Indeed. That's exactly what ends up missing from these discussions.
Shows how little you know. The RIAA doesn't hold copyright: the media companies that fund the RIAA's activities do.
I was aware of it, and I was even aware of it as I was writing my post, but the RIAA is the face of these lawsuits, and are acting on behalf of the copyright holders. It's not a very interesting point to pick out of my post.
Don't try to make them into some kind of unsung heroes... because they're not.
Who said I was? The copyright holders, or the RIAA as their proxy, yes they are bastards and I said as much.
Seriously, why don't you study this issue for a while, examine some of what the RIAA has done to "protect the bloody artists", check out the damage done to our legal system.
Why don't I just read the +5 Slashdot posts like the one I quoted in my comment? Where it is claimed perfectly legal things are going on, and people are being attacked by thugs for it?
The reality is very different: they're screwing us ALL over, bigtime, in order to protect their masters revenue streams.
The meat of these lawsuits are over blatant copyright infringement. If there wasn't massive file sharing going on, there wouldn't be these lawsuits. I'm not defending all of the actions of RIAA and the people they represent, but the basic question is the same: Can they defend themselves against illegal sharing of music or not?
Honestly, if you're a troll you're a fairly subtle one.
This is the Slashdot mentality that I was referring to. If you aren't rabid and foaming at the mouth, and try to get at the deeper issue, the immediate thought is "troll". Not the intelligent, "Talmudic" discussion NewYorkCountryLawyer alluded to.
Look, if the RIAA had stuck to suing people that had provably committed copyright infringement, using accepted and legal methods of investigation and had only asked for reasonable damages, nobody here would bother discussing the matter.
Like when Metallica was demonized for going after Napster? And how do you "provably" go after people that committed copyright infrigement? As far as I know, they went with IP logs and files that were available on the net. What else can they do?
As for "reasonable" damages, what is reasonable when one person can distribute to 1,000s of others? I don't think these issues are black and white, and that's why they are in the courts.
I traced the backlink to this place I'd never heard of, where an intelligent Talmudic discussion was going on, among a bunch of people who seemed kind of like lawyers, but who clearly were not lawyers, but who seemed smarter than lawyers.
Really? I don't see much intelligent discussion going on about the facts. What I see is a bunch of groupthink and emotional hatred against the RIAA, where screechy arguments rule the day. So what passes for +5 around Slashdot?

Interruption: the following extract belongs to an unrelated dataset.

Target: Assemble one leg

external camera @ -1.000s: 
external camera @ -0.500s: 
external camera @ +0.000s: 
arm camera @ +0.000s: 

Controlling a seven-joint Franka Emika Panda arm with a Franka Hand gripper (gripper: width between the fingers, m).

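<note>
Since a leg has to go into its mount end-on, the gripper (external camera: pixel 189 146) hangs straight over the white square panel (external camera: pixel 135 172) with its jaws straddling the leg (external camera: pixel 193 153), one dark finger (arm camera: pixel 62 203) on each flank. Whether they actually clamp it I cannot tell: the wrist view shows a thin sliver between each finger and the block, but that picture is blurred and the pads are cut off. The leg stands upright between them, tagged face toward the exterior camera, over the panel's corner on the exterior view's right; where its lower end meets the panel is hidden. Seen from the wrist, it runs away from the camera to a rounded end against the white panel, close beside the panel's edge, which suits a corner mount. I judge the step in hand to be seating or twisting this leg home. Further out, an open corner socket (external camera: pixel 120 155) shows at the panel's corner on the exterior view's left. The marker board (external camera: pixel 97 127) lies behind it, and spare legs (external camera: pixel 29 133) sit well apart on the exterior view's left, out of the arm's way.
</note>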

by HungryHobo (1314109) "Stop this (perfectly legal thing) or our teams of lawyers will fuck up your life" seems to be the new iteration of having thugs beat up a family member or sending pictures of your kids playing outside.
Is putting copyrighted music on a peer-to-peer network perfectly legal? What should the RIAA do instead, if not sue for damages? Are they wrong to sue for damages when they are trying to enforce their rights under the law?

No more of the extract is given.